Le lien entre les filières de trafic de drogue et les réseaux terroristes vient d’être confirmé avec les dernières conclusions de l’enquête franco-espagnole menée au lendemain des attaques de mars 2004 à Madrid. Les Renseignements généraux (RG) français et le Centro National de Iteligencia espagnol, qui avaient découvert à cette époque que les kamikazes avaient obtenu des explosifs contre d’importantes quantités de haschisch, ont conclu, après plus de deux ans d’enquête, que le trafic de drogue, notamment le cannabis en provenance du Maroc, est la source de financement des activités terroristes.

Le journal britannique The Observer, qui a rapporté l’information, a précisé, dans son édition d’hier, que l’Espagne est devenue le point de transit le plus important de drogues provenant du Maroc à destination du continent européen. Le financement des activités terroristes ne se limite plus au trafic de haschisch, affirme le journal selon lequel il existe des preuves montrant que les réseaux latino-américains utilisent désormais les côtes occidentales de l’Afrique pour convoyer de la cocaïne vers l’Europe.

Ces réseaux, poursuit The Observer, préfèrent utiliser les côtes les plus proches de l’Europe, en l’occurrence celles du Maroc. Selon de récents rapports, les réseaux colombiens, confrontés à un contrôle américain de plus en plus strict, auraient établi des contacts avec les réseaux marocains, expérimentés. Les mêmes rapports mettent en garde contre la convergence des intérêts des réseaux de trafic de drogues avec ceux des réseaux de trafic d’armes et des réseaux terroristes, qui pourrait représenter un danger réel pour la sécurité de la région. El Periodico, quotidien espagnol, a également rapporté, dans son édition de la semaine dernière, qu’«Al Qaïda au Maghreb s’est lancée dans le trafic de drogue et de cocaïne» pour se financer.

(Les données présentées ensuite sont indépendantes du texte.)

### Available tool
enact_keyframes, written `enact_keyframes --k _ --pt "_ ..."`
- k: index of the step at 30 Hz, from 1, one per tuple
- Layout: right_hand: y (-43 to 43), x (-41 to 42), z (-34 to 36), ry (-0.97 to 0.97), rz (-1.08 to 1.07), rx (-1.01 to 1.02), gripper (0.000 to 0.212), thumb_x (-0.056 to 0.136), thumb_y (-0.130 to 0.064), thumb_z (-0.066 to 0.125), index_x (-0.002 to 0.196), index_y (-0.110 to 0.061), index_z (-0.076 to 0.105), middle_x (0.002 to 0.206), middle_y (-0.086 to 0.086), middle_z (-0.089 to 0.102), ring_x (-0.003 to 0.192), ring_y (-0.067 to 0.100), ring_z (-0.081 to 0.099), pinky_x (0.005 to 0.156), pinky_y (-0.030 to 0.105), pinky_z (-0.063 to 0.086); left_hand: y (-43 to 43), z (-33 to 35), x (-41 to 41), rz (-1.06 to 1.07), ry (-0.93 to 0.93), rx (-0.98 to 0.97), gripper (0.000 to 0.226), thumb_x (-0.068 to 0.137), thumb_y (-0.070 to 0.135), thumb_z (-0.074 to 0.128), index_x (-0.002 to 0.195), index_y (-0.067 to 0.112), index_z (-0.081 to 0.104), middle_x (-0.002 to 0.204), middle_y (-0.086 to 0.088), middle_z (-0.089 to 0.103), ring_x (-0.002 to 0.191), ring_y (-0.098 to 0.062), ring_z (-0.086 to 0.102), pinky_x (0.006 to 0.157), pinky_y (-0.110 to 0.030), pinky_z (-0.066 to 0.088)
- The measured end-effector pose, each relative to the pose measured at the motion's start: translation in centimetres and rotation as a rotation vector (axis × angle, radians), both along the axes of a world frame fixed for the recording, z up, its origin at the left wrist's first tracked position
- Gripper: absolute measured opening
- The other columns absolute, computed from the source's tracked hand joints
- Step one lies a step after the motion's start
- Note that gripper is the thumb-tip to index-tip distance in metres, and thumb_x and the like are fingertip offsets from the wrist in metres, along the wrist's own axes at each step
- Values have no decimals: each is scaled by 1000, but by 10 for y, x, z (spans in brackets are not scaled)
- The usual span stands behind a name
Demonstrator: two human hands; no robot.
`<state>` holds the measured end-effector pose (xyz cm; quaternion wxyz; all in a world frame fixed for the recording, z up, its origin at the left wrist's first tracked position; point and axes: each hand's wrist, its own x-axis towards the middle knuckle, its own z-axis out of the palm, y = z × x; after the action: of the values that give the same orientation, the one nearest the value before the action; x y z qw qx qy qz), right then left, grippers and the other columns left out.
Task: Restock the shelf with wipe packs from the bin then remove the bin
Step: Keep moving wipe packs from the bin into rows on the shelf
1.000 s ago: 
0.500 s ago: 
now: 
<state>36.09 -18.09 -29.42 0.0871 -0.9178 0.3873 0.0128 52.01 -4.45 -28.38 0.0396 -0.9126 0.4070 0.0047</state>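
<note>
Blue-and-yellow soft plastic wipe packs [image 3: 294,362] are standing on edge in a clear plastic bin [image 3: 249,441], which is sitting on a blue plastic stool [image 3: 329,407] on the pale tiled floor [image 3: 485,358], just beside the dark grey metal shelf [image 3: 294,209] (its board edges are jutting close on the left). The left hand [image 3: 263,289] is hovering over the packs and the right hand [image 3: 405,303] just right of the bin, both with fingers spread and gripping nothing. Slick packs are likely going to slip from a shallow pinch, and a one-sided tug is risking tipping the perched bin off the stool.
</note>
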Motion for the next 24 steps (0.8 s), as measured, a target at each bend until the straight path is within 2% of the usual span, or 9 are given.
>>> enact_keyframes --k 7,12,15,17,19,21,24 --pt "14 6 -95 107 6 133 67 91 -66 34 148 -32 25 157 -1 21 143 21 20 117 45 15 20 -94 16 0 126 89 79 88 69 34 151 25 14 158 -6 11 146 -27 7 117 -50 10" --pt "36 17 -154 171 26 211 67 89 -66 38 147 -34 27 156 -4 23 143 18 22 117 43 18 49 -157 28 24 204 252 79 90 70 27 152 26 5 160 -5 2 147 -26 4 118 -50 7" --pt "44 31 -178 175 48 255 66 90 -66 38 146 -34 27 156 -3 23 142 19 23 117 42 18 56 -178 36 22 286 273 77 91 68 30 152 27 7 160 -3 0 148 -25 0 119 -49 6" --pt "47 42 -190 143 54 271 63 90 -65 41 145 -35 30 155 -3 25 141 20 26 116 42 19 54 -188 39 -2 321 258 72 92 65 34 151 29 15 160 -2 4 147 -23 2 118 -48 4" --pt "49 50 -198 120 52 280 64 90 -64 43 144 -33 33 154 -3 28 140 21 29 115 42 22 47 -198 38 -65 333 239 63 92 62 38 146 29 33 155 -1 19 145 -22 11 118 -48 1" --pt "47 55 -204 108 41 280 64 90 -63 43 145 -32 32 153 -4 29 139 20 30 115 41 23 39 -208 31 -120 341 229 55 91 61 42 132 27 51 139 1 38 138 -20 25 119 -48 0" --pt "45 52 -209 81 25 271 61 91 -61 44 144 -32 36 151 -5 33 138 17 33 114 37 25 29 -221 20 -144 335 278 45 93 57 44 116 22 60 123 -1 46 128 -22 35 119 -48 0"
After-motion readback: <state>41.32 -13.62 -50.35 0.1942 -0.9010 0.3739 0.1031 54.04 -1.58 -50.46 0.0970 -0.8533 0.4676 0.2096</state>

Selon le journal catalan, des sources proches des forces de sécurité expliquent qu’elles ont constaté que «les éléments du Groupe salafiste pour la prédication et le combat [GSPC] achetaient en Espagne des paquets de cocaïne et des comprimés psychotropes pour les revendre en Algérie où les prix sont 10 fois plus élevés que dans l’Union européenne, en raison de leur rareté». Ces psychotropes inondent «le marché marocain» et sont facilement acheminés par des filières vers la frontière algéro-marocaine.

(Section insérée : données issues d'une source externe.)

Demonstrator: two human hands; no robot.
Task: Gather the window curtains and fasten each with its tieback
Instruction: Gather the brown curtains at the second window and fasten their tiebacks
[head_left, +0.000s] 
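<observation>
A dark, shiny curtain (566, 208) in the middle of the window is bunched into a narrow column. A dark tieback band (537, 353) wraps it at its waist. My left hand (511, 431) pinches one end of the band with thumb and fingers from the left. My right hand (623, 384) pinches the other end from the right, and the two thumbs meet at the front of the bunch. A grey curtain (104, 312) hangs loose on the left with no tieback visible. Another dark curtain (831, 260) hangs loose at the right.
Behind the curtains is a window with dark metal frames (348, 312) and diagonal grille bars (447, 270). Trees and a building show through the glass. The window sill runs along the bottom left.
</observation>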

Toujours selon le journal espagnol, chaque groupe terroriste dans les pays du Maghreb ou de l’Europe, regroupés tous sous la houlette d’Al Qaïda, a ses propres méthodes de recherche de sources financières. Des investigations menées conjointement par les polices espagnole, suisse, italienne et française ont permis la mise à nu des méthodes de financement des groupes terroristes dans ces pays. Pour l’Espagne, ce sont les vols, la mendicité et le trafic de stupéfiants. Les hold-up en Suisse et la fraude fiscale en Italie. Les Marocains, outre le trafic de haschich, se seraient spécialisés dans le vol et le recel de tous types de matériel informatique ou de nouvelles technologies comme le GPS, les téléphones mobiles de dernière génération et les agendas portables.

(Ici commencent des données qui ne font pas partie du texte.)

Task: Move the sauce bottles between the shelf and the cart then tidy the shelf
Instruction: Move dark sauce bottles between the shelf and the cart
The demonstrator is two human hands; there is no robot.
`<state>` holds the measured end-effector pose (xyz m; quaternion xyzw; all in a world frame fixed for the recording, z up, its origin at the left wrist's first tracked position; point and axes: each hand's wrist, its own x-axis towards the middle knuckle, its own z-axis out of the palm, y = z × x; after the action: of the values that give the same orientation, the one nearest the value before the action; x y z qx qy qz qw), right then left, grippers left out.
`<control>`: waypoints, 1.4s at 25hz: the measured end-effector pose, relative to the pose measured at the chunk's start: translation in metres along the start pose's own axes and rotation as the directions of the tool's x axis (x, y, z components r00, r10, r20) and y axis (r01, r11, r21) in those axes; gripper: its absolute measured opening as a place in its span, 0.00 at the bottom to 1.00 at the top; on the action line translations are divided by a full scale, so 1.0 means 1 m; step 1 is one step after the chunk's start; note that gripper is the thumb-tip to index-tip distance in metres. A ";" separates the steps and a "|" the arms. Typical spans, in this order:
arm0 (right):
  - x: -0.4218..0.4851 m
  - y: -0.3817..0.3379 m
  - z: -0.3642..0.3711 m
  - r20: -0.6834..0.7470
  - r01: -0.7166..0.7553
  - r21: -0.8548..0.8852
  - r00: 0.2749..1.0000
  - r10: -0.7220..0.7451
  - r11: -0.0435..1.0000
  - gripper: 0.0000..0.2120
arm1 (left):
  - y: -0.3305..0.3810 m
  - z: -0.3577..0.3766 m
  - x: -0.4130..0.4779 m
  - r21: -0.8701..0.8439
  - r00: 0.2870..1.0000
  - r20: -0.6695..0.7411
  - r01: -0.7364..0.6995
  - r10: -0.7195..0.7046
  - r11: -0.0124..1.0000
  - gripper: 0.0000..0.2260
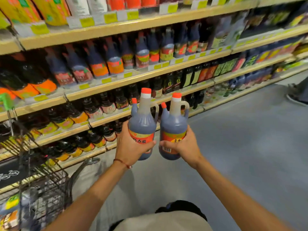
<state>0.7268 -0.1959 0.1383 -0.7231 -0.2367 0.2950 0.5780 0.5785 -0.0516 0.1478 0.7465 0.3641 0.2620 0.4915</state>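
Far left, in front of the lower tiers of the shelf (133, 79), we are seeing the wire cart (50, 177) standing with blurred labelled items in its basket. Moving right, the left hand (130, 147) is wrapping the label band of the left sauce bottle (141, 124), thumb across the front and fingers curled behind. That bottle is hanging in the air in front of the shelf, off it, level with its lower tiers. Close beside it, contact unclear, the right sauce bottle (174, 125) is sitting in the right hand (186, 147), which is gripping it low, thumb by the barcode and fingers round the back. We are reading both long axes as near upright, orange caps pointing up and leaning slightly toward the shelf, handles facing right. Most of each bottle is rising above its gripping fingers, so each hand is carrying from near the base. We are judging the left hand as nearer the cart and both hands about equally far from the shelf. A cart move is calling for a swing left and down, a shelf move for a push forward; which one we cannot tell.
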 end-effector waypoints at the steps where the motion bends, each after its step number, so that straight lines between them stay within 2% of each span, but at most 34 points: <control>1: 0.009 0.003 -0.023 -0.010 0.002 0.008 1.000 -0.002 1.000 0.40 | 0.009 0.022 0.009 0.014 1.000 0.008 -0.015 0.015 1.000 0.38; 6: 0.051 0.014 -0.119 -0.086 0.009 0.046 0.996 -0.005 0.999 0.38 | 0.056 0.117 0.053 0.039 0.997 0.045 -0.071 0.070 0.997 0.36; 13: 0.122 0.033 -0.232 -0.244 -0.052 0.105 0.967 0.077 0.993 0.38 | 0.098 0.240 0.130 0.056 0.975 0.200 -0.111 0.098 0.992 0.37; 22: 0.263 0.044 -0.388 -0.340 -0.092 0.080 0.934 0.114 0.993 0.38 | 0.159 0.432 0.271 0.001 0.941 0.333 -0.057 0.053 0.998 0.39; 25: 0.304 0.043 -0.443 -0.375 -0.097 0.086 0.919 0.122 0.992 0.42 | 0.187 0.491 0.309 -0.005 0.942 0.332 -0.055 0.054 0.998 0.39; 29: 0.357 0.049 -0.519 -0.345 -0.059 0.069 0.935 0.079 0.996 0.38 | 0.212 0.571 0.342 -0.011 0.957 0.283 -0.068 0.069 0.998 0.42; 32: 0.402 0.058 -0.587 -0.287 -0.034 0.060 0.957 0.050 0.998 0.36 | 0.236 0.636 0.363 -0.010 0.974 0.224 -0.027 0.028 1.000 0.40; 35: 0.436 0.063 -0.660 -0.186 -0.039 0.027 0.982 0.044 0.999 0.39 | 0.259 0.694 0.380 0.005 0.989 0.146 0.034 -0.034 0.999 0.45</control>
<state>1.5006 -0.3714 0.1148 -0.7457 -0.1629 0.2406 0.5996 1.3994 -0.1897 0.1359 0.7579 0.3403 0.1978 0.5202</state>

Ce matériel est, le plus souvent, revendu au Maroc ou en Espagne. «Ceux qui volent remettent le matériel à un expert faisant partie du réseau radical, qui est chargé de le revendre. Parfois, ces équipements sont envoyés à leurs commandos en Algérie ou au Maroc qui l’utilisent localement», est-il affirmé dans les derniers rapports d’enquête. Cette économie souterraine qui contribue à gonfler la part de l’informel constitue donc une vraie menace dont il devient urgent de mesurer le poids réel, de connaître les mécanismes d’organisation et d’articulation et d’évaluer les menaces sur la sécurité non seulement du pays qui l’abrite mais celle de toute la région.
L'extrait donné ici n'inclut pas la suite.